What to produce -
Repeat the whole listing below precisely. Omit all pictures.

Recorded data -
*** Begin section ***
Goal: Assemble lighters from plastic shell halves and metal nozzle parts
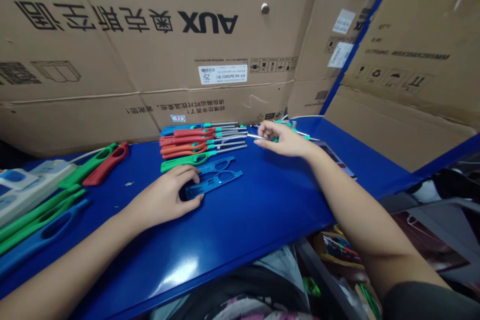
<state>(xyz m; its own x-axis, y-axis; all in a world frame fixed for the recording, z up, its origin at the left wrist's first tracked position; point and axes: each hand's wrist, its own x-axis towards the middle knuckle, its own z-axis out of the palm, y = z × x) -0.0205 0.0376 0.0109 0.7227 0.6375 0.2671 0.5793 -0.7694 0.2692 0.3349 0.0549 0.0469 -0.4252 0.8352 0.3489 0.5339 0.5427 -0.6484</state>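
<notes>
Printed brown cardboard [150,60] is walling in a glossy blue tabletop [270,200], with inverted AUX lettering running across the upper part of the frame. At centre, the left hand [165,197] is curving over the handle ends of two blue lighter shell halves [210,187], its thumb and fingers standing apart; whether it is gripping them, I cannot tell. Right of centre, the right hand [287,141] is pinching a thin metal tube [256,136] between thumb and curled fingers. Just above the shells, a green lighter [179,162] is lying nearest, with orange, red and blue lighters stacking up behind it, their metal tips pointing right. Past the right hand, loose metal tubes with green ends [298,130] are lying near the cardboard, and a flat dark object [335,156] is partly hiding behind the forearm. Toward the left edge, a white power strip [32,194] is sitting among green, red and blue lighter handles. At lower right, a container [339,252] is holding small coloured parts.
</notes>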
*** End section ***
Solution to this exercise -
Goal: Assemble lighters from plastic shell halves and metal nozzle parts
<state>(xyz m; its own x-axis, y-axis; all in a world frame fixed for the recording, z up, its origin at the left wrist's first tracked position; point and axes: each hand's wrist, its own x-axis towards the middle knuckle, its own z-axis out of the palm, y = z × x) -0.0205 0.0376 0.0109 0.7227 0.6375 0.2671 0.5793 -0.7694 0.2692 0.3349 0.0549 0.0469 -0.4252 0.8352 0.3489 0.5339 0.5427 -0.6484</state>
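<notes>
Printed brown cardboard [150,60] is walling in a glossy blue tabletop [270,200], with inverted AUX lettering running across the upper part of the frame. At centre, the left hand [165,197] is curving over the handle ends of two blue lighter shell halves [210,187], its thumb and fingers standing apart; whether it is gripping them, I cannot tell. Right of centre, the right hand [287,141] is pinching a thin metal tube [256,136] between thumb and curled fingers. Just above the shells, a green lighter [179,162] is lying nearest, with orange, red and blue lighters stacking up behind it, their metal tips pointing right. Past the right hand, loose metal tubes with green ends [298,130] are lying near the cardboard, and a flat dark object [335,156] is partly hiding behind the forearm. Toward the left edge, a white power strip [32,194] is sitting among green, red and blue lighter handles. At lower right, a container [339,252] is holding small coloured parts.
</notes>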

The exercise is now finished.